Secondo il garante, inoltre, anche per il periodo in cui la Camera di Commercio ha disposto l’oscuramente delle generalità del reclamante si è configurata una illecita diffusione dei dati personali di quest’ultimo.
Infatti, nonostante la Camera di commercio avesse oscurato le generalità del reclamante, egli era comunque identificabile in quanto erano presenti i riferimenti in chiaro all’autorità giudiziaria che aveva emesso la sentenza, al numero del registro generale del procedimento e al numero e alla data di pubblicazione della sentenza. A tal proposito, secondo il Garante, poiché non è stato provato che l’autorità giudiziaria avesse disposto l’apposizione sulla sentenza dell’annotazione volta a precludere, in caso di sua riproduzione in qualsiasi forma, l’indicazione delle generalità e degli altri dati identificativi dell’interessato, quest’ultimo sarebbe stato identificabile attraverso la ricerca e la lettura del testo integrale della sentenza (individuabile tramite la conoscenza dell’autorità giudiziaria, del numero di ruolo generale e del numero e data di pubblicazione).

3. La decisione del Garante

In considerazione di tutto quanto sopra, il Garante ha ritenuto che la condotta posta in essere dalla Camera di Commercio ha determinato una diffusione dei dati personali del reclamante e che, posto che detto Ente non ha dimostrato che tale diffusione fosse giustificata da una norma di legge o di regolamento, il trattamento è da ritenersi illecito.

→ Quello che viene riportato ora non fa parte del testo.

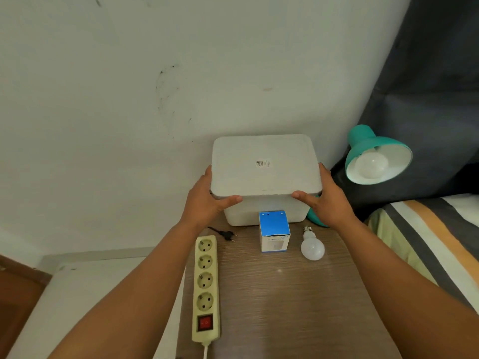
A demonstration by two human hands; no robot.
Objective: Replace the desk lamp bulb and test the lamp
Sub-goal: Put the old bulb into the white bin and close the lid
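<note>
Your left hand and right hand are spread and pressed against opposite ends of the white box's lid, thumbs along its near edge. The spare bulb lies loose on the surface at five o'clock from the box, beside the blue carton. Lift carelessly and the lid could knock the teal lamp at three o'clock, or set the bulb rolling off

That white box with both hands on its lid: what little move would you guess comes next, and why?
Probably lifting the lid straight off the white box. The left hand and right hand each have a grip on an opposite side edge of it. A loose bulb and a small carton already lie out, and the lamp has a bulb fitted, its plug unplugged.
</note>
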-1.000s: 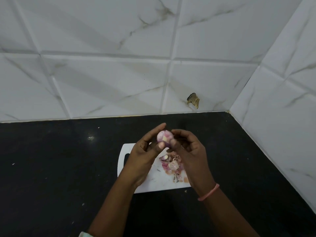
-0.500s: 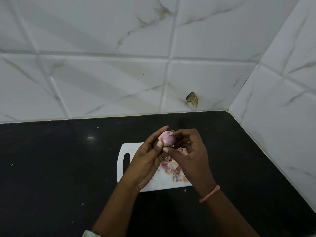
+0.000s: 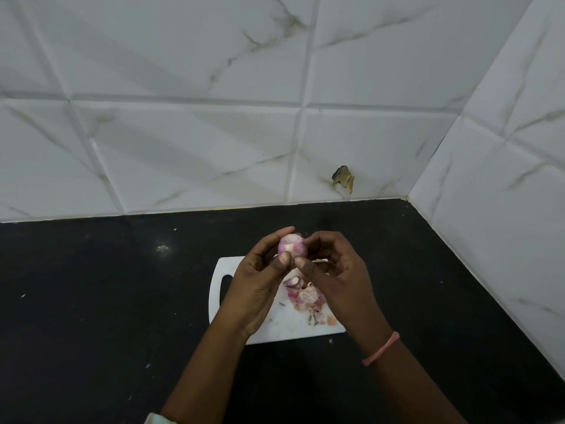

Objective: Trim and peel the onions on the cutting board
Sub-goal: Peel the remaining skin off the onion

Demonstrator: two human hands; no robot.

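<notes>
So both hands are up over the white cutting board [image 3: 241, 264]: left hand [image 3: 256, 289] fingers and right hand [image 3: 333, 276] fingers pinch a small pink onion [image 3: 292, 244], peels [image 3: 305, 296] piled on the board below.

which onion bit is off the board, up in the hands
The round pink onion, pinched by both hands above the cutting board; the peels lie on it.

Both forearms are bare, the right hand [image 3: 336, 280] has a thin pink band [image 3: 381, 349] round its wrist, and a pale sleeve edge [image 3: 157, 419] shows at the left elbow.
</notes>
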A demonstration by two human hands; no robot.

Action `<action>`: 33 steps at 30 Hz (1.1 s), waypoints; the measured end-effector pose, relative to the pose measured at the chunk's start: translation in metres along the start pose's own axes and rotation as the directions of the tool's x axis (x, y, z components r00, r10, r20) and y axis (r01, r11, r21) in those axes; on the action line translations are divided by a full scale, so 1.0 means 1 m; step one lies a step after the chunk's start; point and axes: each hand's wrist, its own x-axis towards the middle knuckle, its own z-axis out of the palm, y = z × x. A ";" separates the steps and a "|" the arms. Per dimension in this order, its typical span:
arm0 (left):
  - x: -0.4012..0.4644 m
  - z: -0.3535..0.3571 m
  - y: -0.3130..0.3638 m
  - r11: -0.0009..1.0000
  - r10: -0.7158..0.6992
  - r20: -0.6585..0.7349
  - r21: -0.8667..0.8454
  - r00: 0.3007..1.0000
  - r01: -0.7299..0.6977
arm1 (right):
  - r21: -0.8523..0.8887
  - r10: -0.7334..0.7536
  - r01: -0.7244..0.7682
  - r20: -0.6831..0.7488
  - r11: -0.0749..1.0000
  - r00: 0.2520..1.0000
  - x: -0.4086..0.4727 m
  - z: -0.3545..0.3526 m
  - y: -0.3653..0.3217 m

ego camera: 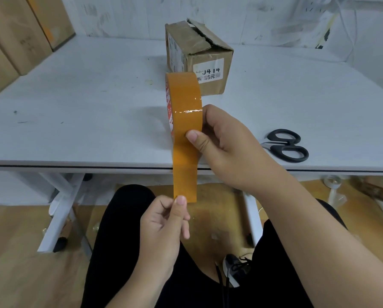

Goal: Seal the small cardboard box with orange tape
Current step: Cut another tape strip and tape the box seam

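Observation:
A small cardboard box [199,56] stands on the white table [86,103], its top flaps closed over a dark torn seam, with a white label on its near end. In front of it my right hand [226,143] grips the roll of orange tape [183,101] upright on edge, thumb on its outer face. A strip of tape [185,170] hangs down from the roll past the table's front edge. My left hand [166,221] pinches the strip's free end between thumb and fingers, above my lap.
Black-handled scissors [286,145] lie on the table to the right of my right hand. Large cardboard boxes [15,34] stand at the table's far left. A wall runs behind the table. Below are white table legs [59,210] and a wooden floor.

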 end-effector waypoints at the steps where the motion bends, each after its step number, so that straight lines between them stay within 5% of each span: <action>1: 0.005 -0.001 -0.002 1.000 -0.004 0.007 0.021 1.000 0.004 | 0.009 0.006 -0.006 0.000 1.000 1.000 0.000 0.000 -0.001; 15: 0.042 0.003 -0.011 0.995 0.062 -0.004 0.075 0.998 -0.061 | 0.179 0.059 -0.059 0.005 0.982 0.998 -0.006 -0.006 -0.005; 21: 0.032 0.001 -0.014 0.984 0.098 0.013 0.149 0.995 -0.099 | -0.206 0.082 -0.104 -0.111 0.973 0.990 -0.024 -0.048 0.009; 25: 0.032 0.003 -0.011 0.986 0.082 0.015 0.143 0.996 -0.084 | -0.518 0.239 -0.283 -0.151 0.807 0.959 -0.037 -0.084 0.025; 33: 0.028 0.000 -0.011 0.988 0.079 0.024 0.129 0.997 -0.082 | -0.541 0.361 -0.387 -0.159 0.747 0.919 -0.047 -0.106 0.032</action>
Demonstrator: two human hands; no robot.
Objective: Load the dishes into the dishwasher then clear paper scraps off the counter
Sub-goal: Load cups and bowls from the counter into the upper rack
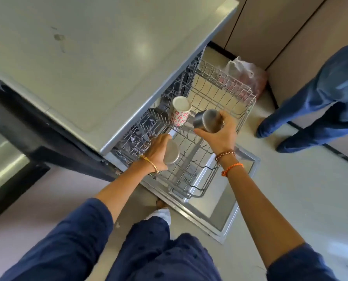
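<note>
Steel on both sides, head view: right hand (pixel 222 131) grips a steel tumbler (pixel 208 121), fingers curled round its far side and thumb along the near edge, cup tilted w/ its flat base toward the camera, held just above the pulled-out wire rack (pixel 225 92) of the dishwasher (pixel 238 201). Left hand (pixel 159 150) holds a 2nd steel cup (pixel 171 152) low at the rack's left edge, fingers wrapped over it, base facing up and right; can't tell if it touches the wires. White cup w/ red flower print (pixel 179 111) already stands in the rack, between the 2 hands and toward the machine's inside, tipped a bit w/ its pale base up. Rest of rack is bare wire; dishwasher door lies open and flat on the floor under it. Grey worktop (pixel 92 57) fills the upper left, its corner overhanging the machine, a couple of small marks on it; no paper scraps seen on the part in view. Gold bangle (pixel 150 164) on left wrist, brown bead bracelet and orange thread (pixel 231 169) on right, dark blue sleeves pushed up. Clear plastic bag (pixel 246 76) sits on the floor beyond the rack, by the cabinet. Another person's legs in blue jeans (pixel 319 102) stand at right.
</note>
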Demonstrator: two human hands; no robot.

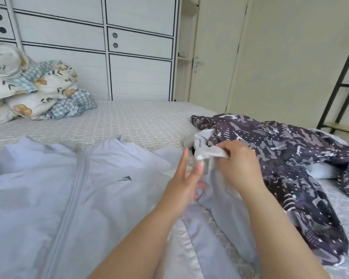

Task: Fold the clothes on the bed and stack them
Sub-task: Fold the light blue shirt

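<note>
A pale lilac zip jacket [48, 188] lies spread flat, front up, across the near left of the bed [133, 119]. Its right sleeve [226, 208] runs along the bed towards me. My right hand [240, 164] grips the cuff end of that sleeve, lifted just above the bed. My left hand [187, 178] is beside it with fingers straight, touching the sleeve near the cuff. A dark purple patterned garment [286, 158] lies crumpled on the right of the bed, partly over a pale garment [201, 137].
A pile of floral and checked bedding [34, 91] sits at the far left of the bed against white cabinets [101, 47]. A door [210, 57] is behind, and a dark metal rack [343, 81] stands at the right.
</note>
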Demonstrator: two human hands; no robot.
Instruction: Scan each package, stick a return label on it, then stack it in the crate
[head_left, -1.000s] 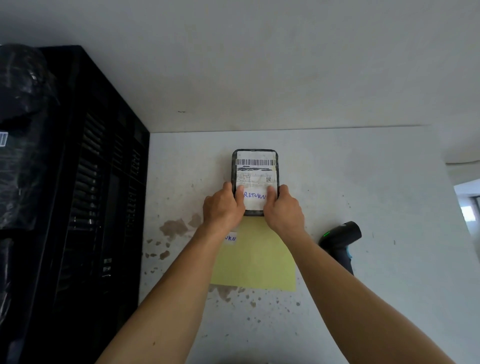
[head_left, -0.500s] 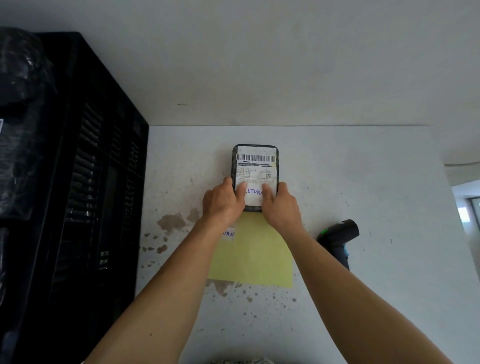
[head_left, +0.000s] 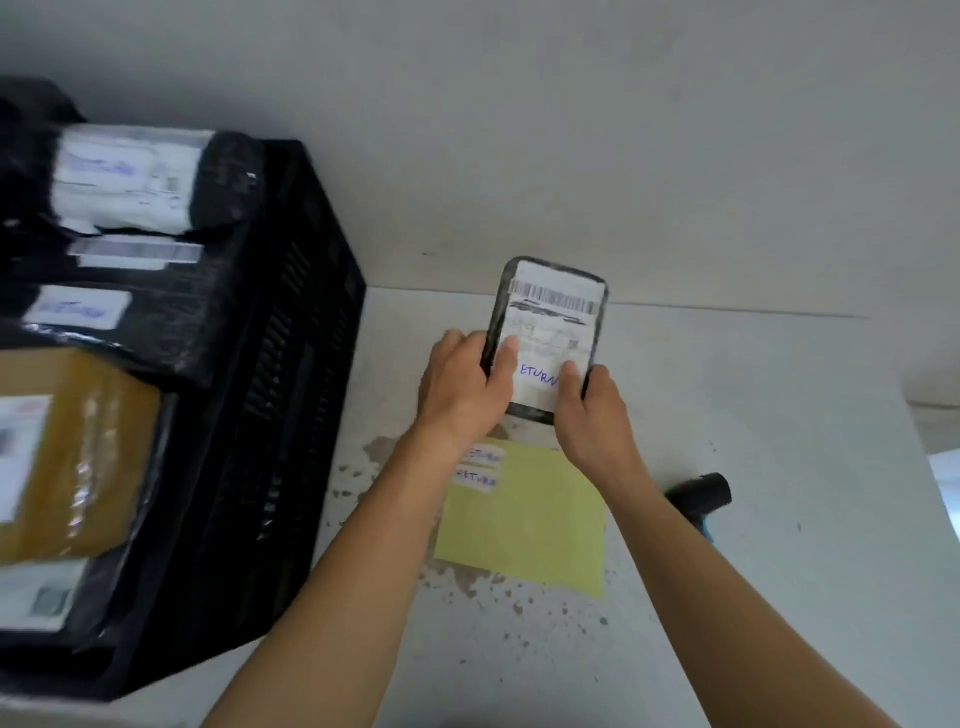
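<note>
A small black package (head_left: 550, 312) with a white barcode label and a handwritten RETURN sticker (head_left: 537, 382) is held up off the white table, tilted. My left hand (head_left: 462, 389) grips its lower left edge, thumb on the sticker. My right hand (head_left: 592, 410) grips its lower right edge, thumb also on the sticker. Under my wrists lies a yellow sheet (head_left: 524, 519) bearing two more RETURN stickers (head_left: 478, 467). The black crate (head_left: 291, 395) stands to the left, filled with black and brown labelled packages (head_left: 78, 457).
A black handheld scanner (head_left: 701, 496) lies on the table right of my right forearm. The white table (head_left: 753, 415) is stained with brown spots near the sheet. A plain wall rises behind the table.
Both hands have lifted the package off the table and tilted it. The view has swung left, so the crate's contents now show.
</note>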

Conseguentemente, il Garante ha ritenuto di dover comminare una sanzione pecuniaria al titolare del trattamento. Per quanto concerne la quantificazione della predetta sanzione, da un lato, il garante ha valutato come basso il livello di gravità della violazione posta in essere (in quanto ha riguardato dati personali relativi a un solo interessato e la diffusione si è verificata durante un arco temporale limitato, nonché in quanto ha avuto carattere colposo e non ha riguardato categorie particolari di dati personali dell’interessato); dall’altro lato, il garante ha valutato che la Camera di commercio ha cooperato durante il procedimento nel corso dell’istruttoria e non risultano precedenti violazioni commesse dal titolare. In ragione di ciò, il Garante ha ritenuto di quantificare la sanzione amministrativa pecuniaria in €. 2.000 (duemila).